→ **Task to complete**
All of the records shown below need to be copied with no differences.

→ **Records for this exercise**
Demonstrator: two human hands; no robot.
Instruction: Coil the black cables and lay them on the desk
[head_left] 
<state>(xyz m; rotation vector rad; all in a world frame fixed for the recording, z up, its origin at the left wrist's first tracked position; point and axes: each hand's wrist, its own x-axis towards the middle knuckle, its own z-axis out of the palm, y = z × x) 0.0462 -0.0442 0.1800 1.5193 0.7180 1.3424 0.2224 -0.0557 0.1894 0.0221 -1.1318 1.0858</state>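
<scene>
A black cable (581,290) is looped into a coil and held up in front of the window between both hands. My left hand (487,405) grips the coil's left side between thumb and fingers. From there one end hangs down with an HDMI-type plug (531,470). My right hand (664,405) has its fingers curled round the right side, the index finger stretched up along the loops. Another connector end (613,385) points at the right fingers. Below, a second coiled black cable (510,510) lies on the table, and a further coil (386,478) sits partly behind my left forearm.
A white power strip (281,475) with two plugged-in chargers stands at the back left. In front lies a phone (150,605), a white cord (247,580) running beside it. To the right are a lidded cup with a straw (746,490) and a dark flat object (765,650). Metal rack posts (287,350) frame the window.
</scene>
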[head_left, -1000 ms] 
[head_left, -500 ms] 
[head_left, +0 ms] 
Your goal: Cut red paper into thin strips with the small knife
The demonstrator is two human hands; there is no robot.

→ **Problem solution**
Demonstrator: two human hands; no robot.
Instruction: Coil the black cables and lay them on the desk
[head_left] 
<state>(xyz m; rotation vector rad; all in a world frame fixed for the recording, z up, its origin at the left wrist's first tracked position; point and axes: each hand's wrist, its own x-axis towards the middle knuckle, its own z-axis out of the palm, y = z × x) 0.0462 -0.0442 0.1800 1.5193 0.7180 1.3424 0.2224 -0.0557 0.1894 0.0221 -1.1318 1.0858</state>
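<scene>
A black cable (581,290) is looped into a coil and held up in front of the window between both hands. My left hand (487,405) grips the coil's left side between thumb and fingers. From there one end hangs down with an HDMI-type plug (531,470). My right hand (664,405) has its fingers curled round the right side, the index finger stretched up along the loops. Another connector end (613,385) points at the right fingers. Below, a second coiled black cable (510,510) lies on the table, and a further coil (386,478) sits partly behind my left forearm.
A white power strip (281,475) with two plugged-in chargers stands at the back left. In front lies a phone (150,605), a white cord (247,580) running beside it. To the right are a lidded cup with a straw (746,490) and a dark flat object (765,650). Metal rack posts (287,350) frame the window.
</scene>
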[head_left, -1000 ms] 
[head_left, -500 ms] 
[head_left, +0 ms] 
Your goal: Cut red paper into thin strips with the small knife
The demonstrator is two human hands; there is no robot.

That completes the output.